Он снова забился в угол стойла и стал говорить, рассказывать. Про свою жизнь с того момента, как уехал из Нары, 8 апреля 1943 года. Лошади легли рядом с нами, жеребенок — полумесяцем на боку своей матери, но подняв голову, как все малыши в мире, ставящие свой сон под вопрос. Он рассказывал. Он сражался в России, был ранен, не сказал, ни куда, ни как, он не придавал никакого значения этой ране. Важным было то, что пришло потом — лагерь русских военнопленных, куда его назначили. Он говорил медленно, но не меняя тона, не скупясь на паузы, вздохи между частями своего рассказа. Я должна знать, как жили в этом лагере, или, скорее, как там уничтожали жизнь. Он для того и вернулся: я должна была узнать правду. Он так и не позабыл ни алжирца, за которым гнались немецкие солдаты по лесам Нары, ни его смерти. Ни моего гнева, ни моих упреков. Он любил меня, он говорил, я люблю вас, Нина, я люблю только вас, глухим голосом, смиренно, уставившись взглядом в стену, словно я висела на ней между клоками паутины и трещинами. Я люблю вас, вы должны знать правду. А я подумала, что он, наверное, часто разговаривал со мной вот так, представляя меня висящей на стене, с тех пор как уехал из Нары, шестнадцать месяцев тому назад. Я слушала. Внимала ужасу, посланцем которого он был. Передо мной прошли люди-волки, люди-собаки, люди-гиены. Он рассказал мне о смерти, вливавшейся по капле, о ходячих трупах и о жизнерадостных семьях, приходивших по воскресеньям бросать корки хлеба или огрызки овощей в яму с узниками, рассказал мне о драке скелетов под смех немецких детей. И под смех их родителей. Он пробыл полгода в этом лагере, по ночам ему снилась я, он просил у меня прощения. Я принесла ему счастье, он просил у меня прощения за все несчастья. Я прошептала: это все-таки не ваша вина, но в глубине души я знала, что он прав: неизбежность сковывала его одной цепью с преступниками. Зрелище узников, копошившихся в своей яме, получало для меня развитие: они все были похожи на папу. Я подумала и о Лалли, и о ее муже, Даниеле. Их арестовали как евреев, это Ева нам объявила, больше года назад, и я помнила, что сказала по этому поводу Хрум-Хрум:
— Ну и поделом ей, потаскухе!
Позже, от мадам Фадиллон, бывшей хозяйки Лалли, я узнала подробности ареста: Даниелю пришлось носить звезду Давида, и Лалли пришила такую же на свое пальто, а поверх вышила слово «любовь». Сколько ей ни говорили, что это безумие, она бросала вызов судьбе, держалась стойко, а когда забеременела, то заменила слово «любовь» цифрой по количеству месяцев беременности.
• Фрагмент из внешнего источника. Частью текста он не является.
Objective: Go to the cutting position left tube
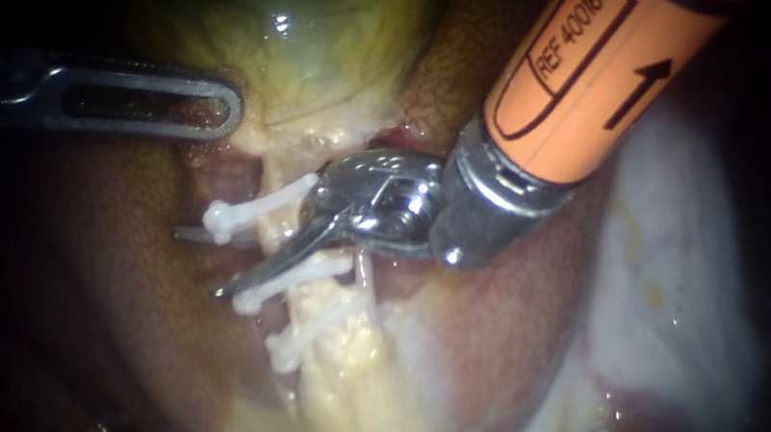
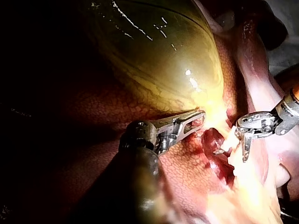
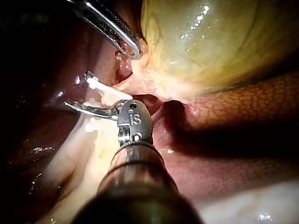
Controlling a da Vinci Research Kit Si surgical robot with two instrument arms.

Ее арестовали на цифре семь, на седьмом месяце, вместе с мужем. Лалли. Я представляла себе, как она шутит, идя между двух солдат, обезоруженных ее телесной красотой, ее дерзостью (во всяком случае, они были не более злыми, чем мсье Отто или мсье Курт). Конечно, она была узницей за колючей проволокой, но там все происходило так, как в Рокасе. Если не пытаться бежать, тебя оставят в покое, а как бы Лалли попыталась бежать со своим животом? Я была оптимисткой. Ее лагерь я представляла себе навроде цыганского табора, обсаженного деревьями (возможно, даже соснами). Даниель был рядом с ней, они говорили о своем будущем ребенке, подбирали ему имя (я отыскала два в своих святцах: Нефтали для мальчика и Ребекка для девочки). Лалли пела, и ее голос восхищал остальных узников и охранников. Время шло, шло, мы бы увидели ее в Лерезосе, в Наре, и у Нефтали (или Ребекки) были бы ее веселость, ее солнечные волосы. Но вдруг, из-за наездника, все изменилось: на сцене появилась другая Лалли, исхудавшая, с кожей, похожей на кору, с согбенной спиной. Она и Даниель были теперь полумертвецами, дерущимися под смех за корку хлеба. Я спросила: а евреи? С евреями тоже так обращались? Он закрыл лицо руками.
— О, Нина, если бы вы знали… Евреи, евреи, не спрашивайте меня, я больше не могу!